==== Data for this exercise

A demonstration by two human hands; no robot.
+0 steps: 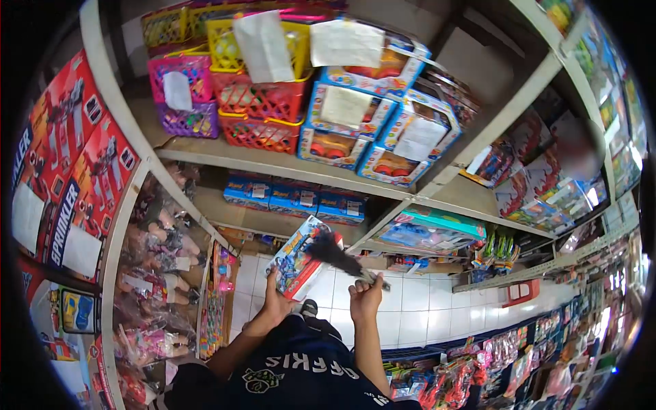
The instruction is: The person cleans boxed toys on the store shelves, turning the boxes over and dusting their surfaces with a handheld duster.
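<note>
My left hand [275, 301] grips the lower left side of a boxed toy [297, 256], a blue-and-white box with a red side panel, held tilted in front of my body. In my right hand [367, 295] is the handle of a dark feather duster [331, 251], fingers wrapped round it. The duster's dark, blurred head lies over the upper right part of the box and hides some of it.
Shelves [273, 164] ahead hold stacked coloured baskets [256, 99], boxed toys [342, 113] and blue boxes [294, 198]. Bagged dolls [154, 283] and red boxes [89, 171] line the left. Hanging goods [499, 348] stand at lower right, beside white floor tiles [424, 301].
</note>
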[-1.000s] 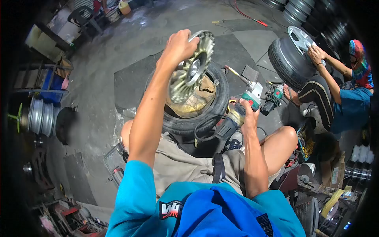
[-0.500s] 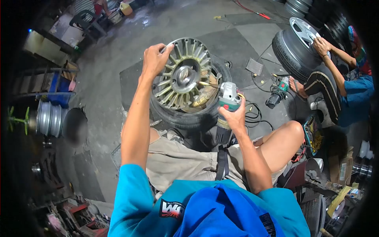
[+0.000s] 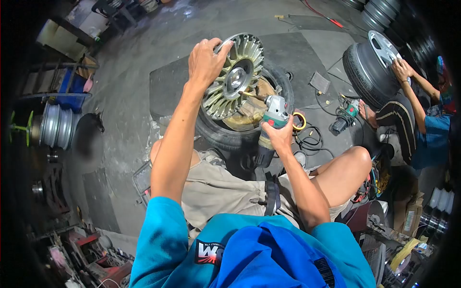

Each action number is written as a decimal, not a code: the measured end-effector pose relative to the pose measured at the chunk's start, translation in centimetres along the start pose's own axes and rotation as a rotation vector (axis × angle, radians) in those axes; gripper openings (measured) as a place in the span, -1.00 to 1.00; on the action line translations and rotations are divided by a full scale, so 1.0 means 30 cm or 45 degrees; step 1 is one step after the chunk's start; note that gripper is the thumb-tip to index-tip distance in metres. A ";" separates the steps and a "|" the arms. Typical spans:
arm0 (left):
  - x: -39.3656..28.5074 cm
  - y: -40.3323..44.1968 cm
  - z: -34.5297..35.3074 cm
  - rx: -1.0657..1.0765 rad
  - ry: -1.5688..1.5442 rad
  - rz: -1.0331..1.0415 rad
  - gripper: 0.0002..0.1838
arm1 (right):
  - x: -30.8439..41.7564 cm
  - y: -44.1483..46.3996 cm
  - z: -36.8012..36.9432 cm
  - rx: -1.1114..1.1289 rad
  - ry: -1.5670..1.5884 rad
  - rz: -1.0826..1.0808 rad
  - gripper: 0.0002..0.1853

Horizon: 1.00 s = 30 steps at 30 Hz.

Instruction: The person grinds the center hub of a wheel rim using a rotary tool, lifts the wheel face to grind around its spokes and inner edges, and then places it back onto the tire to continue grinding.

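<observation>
Above the grey floor point(image 3: 125, 110) and a tyre point(image 3: 225, 139), the multi-spoked wheel point(image 3: 236, 79) was tilted, its rim clamped in the left hand's point(image 3: 204, 62) fingers, while the grinder point(image 3: 276, 111), enclosed by the right hand's point(image 3: 281, 134), was best guided lightly.

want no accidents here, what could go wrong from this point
The left hand grips the tilted wheel only by its upper rim, so it might twist. The power tool in the right hand has its tip at the spokes and could catch or skid. The black cable looped nearby might snag.
</observation>
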State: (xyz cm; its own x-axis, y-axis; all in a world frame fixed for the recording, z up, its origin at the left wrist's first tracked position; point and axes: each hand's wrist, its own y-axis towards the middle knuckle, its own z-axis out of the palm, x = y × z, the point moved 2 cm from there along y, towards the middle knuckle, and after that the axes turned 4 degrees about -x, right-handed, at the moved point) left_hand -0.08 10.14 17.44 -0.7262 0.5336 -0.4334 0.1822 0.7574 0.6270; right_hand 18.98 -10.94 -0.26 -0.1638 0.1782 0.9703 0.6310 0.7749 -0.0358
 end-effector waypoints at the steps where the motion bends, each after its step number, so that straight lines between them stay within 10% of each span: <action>1: 0.011 -0.001 0.011 -0.096 0.027 0.120 -0.50 | -0.001 -0.013 0.007 0.006 0.005 0.019 -0.11; 11: 0.075 -0.017 -0.045 0.315 -0.294 -0.236 -0.57 | -0.016 -0.002 0.025 0.164 0.117 0.214 -0.13; 30: 0.076 -0.048 -0.069 0.242 -0.410 -0.160 -0.67 | -0.012 -0.113 0.056 0.082 0.204 0.215 -0.20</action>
State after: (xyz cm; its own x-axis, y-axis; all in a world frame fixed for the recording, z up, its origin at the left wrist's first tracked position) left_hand -3.37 9.48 16.91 -0.5111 0.5003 -0.6989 0.2466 0.8643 0.4383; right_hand 15.62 -12.60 -0.89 0.0656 0.2143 0.9746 0.5889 0.7801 -0.2112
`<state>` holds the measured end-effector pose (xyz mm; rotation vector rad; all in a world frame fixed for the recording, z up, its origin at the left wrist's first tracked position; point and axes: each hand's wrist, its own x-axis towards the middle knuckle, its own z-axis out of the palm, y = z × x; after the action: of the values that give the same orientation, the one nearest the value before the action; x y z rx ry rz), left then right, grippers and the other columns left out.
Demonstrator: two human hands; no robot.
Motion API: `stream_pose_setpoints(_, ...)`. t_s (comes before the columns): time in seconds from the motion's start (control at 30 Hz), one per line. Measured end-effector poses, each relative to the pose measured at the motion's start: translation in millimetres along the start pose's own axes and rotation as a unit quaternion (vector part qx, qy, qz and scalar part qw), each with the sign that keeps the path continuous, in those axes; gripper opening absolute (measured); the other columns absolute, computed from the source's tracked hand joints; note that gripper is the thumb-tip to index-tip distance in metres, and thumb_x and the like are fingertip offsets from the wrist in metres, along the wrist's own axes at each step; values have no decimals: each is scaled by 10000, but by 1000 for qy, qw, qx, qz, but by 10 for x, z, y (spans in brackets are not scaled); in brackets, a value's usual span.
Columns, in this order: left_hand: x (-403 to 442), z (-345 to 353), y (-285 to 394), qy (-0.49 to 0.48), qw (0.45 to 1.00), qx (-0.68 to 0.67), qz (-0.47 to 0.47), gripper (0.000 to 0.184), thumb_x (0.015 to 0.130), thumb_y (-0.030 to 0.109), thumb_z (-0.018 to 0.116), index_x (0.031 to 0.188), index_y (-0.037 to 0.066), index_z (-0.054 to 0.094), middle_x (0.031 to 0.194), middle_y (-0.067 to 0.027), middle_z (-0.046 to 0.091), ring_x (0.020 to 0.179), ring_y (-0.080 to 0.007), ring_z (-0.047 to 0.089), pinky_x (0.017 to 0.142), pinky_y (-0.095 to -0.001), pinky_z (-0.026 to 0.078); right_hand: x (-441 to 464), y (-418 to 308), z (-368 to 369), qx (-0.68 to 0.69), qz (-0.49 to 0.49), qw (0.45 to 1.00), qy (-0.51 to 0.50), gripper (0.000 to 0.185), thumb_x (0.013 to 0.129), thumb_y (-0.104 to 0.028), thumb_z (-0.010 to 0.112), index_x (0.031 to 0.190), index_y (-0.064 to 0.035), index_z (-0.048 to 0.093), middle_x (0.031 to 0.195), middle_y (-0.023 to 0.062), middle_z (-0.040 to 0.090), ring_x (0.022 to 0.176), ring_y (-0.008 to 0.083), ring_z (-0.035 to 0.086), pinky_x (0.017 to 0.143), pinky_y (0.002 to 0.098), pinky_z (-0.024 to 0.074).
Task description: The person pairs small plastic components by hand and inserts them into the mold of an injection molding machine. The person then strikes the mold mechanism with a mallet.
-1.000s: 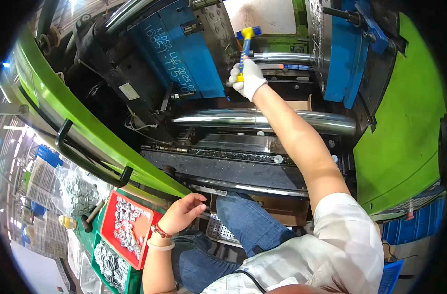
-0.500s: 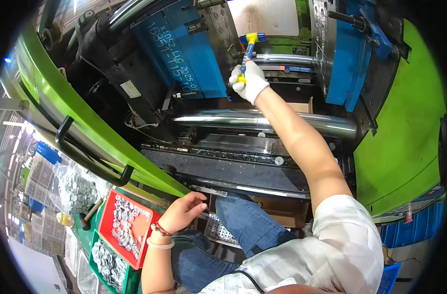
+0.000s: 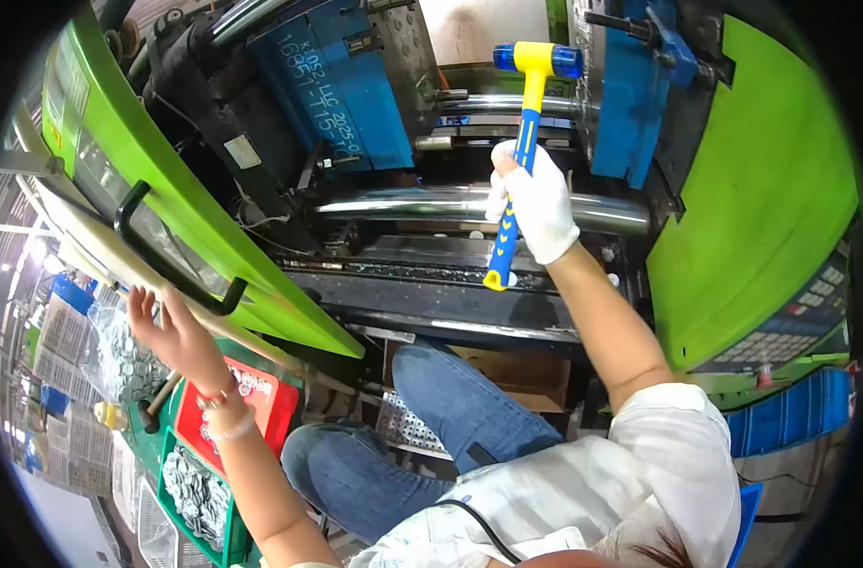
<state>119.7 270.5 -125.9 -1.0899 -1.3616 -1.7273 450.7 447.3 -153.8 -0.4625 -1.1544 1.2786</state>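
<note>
My right hand [image 3: 539, 206], in a white glove, is closed around the handle of a yellow and blue mallet [image 3: 535, 59]. The mallet stands nearly upright in my view, its head at the top with translucent blue faces. Behind it lie the polished bars of the machine and the blue mould block [image 3: 332, 90] with white lettering. My left hand [image 3: 169, 331] is bare and raised on the left, fingers spread, holding nothing. It is nearest to the green machine door [image 3: 199, 213] and its black handle [image 3: 128, 222], apart from both as far as I can tell.
Below my left hand, a red tray [image 3: 282, 409] and a green bin [image 3: 177, 437] hold small grey parts. Beside them lie a bag of parts [image 3: 133, 364] and a hammer [image 3: 148, 417]. A green panel [image 3: 763, 180] stands at the right, with a blue crate [image 3: 791, 414] below.
My right hand has drawn the mallet back out from between the mould halves, towards me. My left hand has moved up and left towards the door, and its fingers have spread.
</note>
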Motion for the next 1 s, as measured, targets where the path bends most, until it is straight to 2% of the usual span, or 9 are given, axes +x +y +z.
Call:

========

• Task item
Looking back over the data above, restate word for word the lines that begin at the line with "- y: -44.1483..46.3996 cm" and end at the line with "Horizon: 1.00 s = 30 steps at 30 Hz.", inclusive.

• Solution for this exercise
  - y: -44.1483..46.3996 cm
  - z: -36.8012..36.9432 cm
  - rx: -1.1114..1.1289 rad
  - ry: -1.5670..1.5884 rad
  - rz: -1.0826..1.0808 rad
  - gripper: 0.0002..0.1853

Horizon: 1.00 s = 30 steps at 30 Hz.

The exercise has been answered completely.